Problem details
Among the records, how many lines carry the string "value"? Give that number with nothing added.

Stored entries
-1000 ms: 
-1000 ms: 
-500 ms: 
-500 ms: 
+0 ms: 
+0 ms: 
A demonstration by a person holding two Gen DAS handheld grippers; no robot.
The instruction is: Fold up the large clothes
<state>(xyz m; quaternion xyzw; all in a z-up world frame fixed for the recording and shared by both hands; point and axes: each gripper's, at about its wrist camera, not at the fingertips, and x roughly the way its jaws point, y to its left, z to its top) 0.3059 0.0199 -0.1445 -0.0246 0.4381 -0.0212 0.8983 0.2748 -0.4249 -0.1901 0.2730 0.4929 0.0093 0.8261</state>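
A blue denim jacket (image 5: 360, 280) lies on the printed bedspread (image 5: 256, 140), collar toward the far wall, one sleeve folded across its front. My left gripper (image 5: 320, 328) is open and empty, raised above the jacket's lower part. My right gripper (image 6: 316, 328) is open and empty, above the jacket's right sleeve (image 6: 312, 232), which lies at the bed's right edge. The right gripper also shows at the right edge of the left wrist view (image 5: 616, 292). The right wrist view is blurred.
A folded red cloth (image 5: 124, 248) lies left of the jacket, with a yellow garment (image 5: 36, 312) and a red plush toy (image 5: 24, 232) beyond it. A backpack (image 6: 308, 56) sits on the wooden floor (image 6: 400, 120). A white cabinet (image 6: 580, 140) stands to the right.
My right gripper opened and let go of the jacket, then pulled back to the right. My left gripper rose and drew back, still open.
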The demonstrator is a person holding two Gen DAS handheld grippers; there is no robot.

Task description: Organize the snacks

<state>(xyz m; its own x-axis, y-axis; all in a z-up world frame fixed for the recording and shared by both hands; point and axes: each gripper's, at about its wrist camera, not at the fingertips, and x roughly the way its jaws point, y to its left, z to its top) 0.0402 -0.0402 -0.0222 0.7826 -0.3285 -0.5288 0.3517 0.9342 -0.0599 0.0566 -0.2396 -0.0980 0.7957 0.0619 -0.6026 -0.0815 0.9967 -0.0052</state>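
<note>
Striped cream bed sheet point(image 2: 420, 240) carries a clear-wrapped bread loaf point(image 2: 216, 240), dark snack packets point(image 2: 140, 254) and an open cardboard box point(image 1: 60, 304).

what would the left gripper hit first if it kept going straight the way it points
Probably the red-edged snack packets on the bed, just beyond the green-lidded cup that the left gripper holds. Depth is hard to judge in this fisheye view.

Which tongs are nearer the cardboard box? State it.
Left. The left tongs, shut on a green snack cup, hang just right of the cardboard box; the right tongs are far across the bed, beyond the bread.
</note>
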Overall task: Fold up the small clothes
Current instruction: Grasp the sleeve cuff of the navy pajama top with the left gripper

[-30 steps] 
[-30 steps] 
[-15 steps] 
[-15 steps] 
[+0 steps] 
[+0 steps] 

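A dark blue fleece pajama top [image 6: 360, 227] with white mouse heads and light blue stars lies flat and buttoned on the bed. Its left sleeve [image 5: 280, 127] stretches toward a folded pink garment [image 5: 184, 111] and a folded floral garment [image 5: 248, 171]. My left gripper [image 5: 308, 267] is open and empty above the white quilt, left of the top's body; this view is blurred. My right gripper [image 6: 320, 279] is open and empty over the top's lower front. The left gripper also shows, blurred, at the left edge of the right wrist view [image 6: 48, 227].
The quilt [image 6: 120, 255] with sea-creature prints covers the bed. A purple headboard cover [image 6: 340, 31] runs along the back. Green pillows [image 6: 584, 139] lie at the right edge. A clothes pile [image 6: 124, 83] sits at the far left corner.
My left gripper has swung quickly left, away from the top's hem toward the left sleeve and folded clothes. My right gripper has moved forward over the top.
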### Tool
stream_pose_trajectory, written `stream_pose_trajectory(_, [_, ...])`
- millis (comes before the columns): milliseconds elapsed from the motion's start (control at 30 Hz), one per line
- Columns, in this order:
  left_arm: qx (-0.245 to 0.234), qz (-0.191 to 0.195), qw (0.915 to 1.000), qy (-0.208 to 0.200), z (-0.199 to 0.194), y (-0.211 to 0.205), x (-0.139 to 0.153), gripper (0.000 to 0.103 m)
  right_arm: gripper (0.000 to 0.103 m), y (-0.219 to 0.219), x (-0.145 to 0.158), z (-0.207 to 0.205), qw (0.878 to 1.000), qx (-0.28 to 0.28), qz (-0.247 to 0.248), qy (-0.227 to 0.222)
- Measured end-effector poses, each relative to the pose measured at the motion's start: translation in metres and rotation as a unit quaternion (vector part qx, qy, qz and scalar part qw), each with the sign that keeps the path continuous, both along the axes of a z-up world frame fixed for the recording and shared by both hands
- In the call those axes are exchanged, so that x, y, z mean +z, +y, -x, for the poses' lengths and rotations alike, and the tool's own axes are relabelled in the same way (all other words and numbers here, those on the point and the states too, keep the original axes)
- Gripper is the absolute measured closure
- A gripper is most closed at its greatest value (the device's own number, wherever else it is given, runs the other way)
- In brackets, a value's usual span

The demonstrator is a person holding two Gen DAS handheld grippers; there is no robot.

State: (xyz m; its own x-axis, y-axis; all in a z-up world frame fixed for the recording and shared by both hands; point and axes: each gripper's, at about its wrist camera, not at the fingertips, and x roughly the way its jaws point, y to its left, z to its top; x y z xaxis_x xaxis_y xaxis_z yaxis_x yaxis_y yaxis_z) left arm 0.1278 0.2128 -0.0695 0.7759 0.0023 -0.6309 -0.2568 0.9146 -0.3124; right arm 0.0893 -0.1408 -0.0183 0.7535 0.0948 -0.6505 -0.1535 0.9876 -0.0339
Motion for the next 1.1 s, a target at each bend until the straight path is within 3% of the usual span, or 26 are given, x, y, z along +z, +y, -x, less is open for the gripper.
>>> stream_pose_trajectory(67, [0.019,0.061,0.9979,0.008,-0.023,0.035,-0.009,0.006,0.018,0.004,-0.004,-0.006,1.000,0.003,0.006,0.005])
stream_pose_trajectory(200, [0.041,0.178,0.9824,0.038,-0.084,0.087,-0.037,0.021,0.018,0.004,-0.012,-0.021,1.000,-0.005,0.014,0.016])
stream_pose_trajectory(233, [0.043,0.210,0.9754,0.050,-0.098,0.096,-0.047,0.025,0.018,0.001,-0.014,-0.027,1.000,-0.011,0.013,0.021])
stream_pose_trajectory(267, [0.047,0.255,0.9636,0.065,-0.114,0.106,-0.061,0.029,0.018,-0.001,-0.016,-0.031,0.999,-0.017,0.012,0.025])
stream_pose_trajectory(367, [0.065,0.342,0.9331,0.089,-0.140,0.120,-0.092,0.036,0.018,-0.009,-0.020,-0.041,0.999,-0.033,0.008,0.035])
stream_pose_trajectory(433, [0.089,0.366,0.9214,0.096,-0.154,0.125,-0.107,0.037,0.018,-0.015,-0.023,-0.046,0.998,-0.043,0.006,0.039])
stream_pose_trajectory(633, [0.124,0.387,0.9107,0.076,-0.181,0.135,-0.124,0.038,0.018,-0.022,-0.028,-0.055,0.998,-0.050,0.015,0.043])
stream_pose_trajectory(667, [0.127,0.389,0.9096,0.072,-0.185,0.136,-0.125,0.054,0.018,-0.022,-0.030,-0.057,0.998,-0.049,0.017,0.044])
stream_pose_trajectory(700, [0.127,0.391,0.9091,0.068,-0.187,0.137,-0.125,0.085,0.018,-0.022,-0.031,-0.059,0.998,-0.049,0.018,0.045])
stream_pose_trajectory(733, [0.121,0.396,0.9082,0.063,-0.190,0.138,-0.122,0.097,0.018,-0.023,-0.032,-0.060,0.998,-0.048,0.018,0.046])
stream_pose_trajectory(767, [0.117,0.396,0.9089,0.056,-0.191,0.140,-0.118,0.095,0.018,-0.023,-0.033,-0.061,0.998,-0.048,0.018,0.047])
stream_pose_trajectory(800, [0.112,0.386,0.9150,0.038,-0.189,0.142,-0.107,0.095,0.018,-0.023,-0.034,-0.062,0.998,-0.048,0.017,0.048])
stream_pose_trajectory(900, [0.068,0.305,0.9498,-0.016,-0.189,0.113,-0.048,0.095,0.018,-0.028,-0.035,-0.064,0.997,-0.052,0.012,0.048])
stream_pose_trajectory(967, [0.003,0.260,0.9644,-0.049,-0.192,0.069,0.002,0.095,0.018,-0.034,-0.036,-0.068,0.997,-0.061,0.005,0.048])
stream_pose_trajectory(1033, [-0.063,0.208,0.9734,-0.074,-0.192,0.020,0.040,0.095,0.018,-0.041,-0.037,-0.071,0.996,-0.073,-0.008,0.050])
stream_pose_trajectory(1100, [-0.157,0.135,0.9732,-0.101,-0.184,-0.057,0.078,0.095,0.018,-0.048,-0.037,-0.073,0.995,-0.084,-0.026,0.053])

Solution for this exercise
2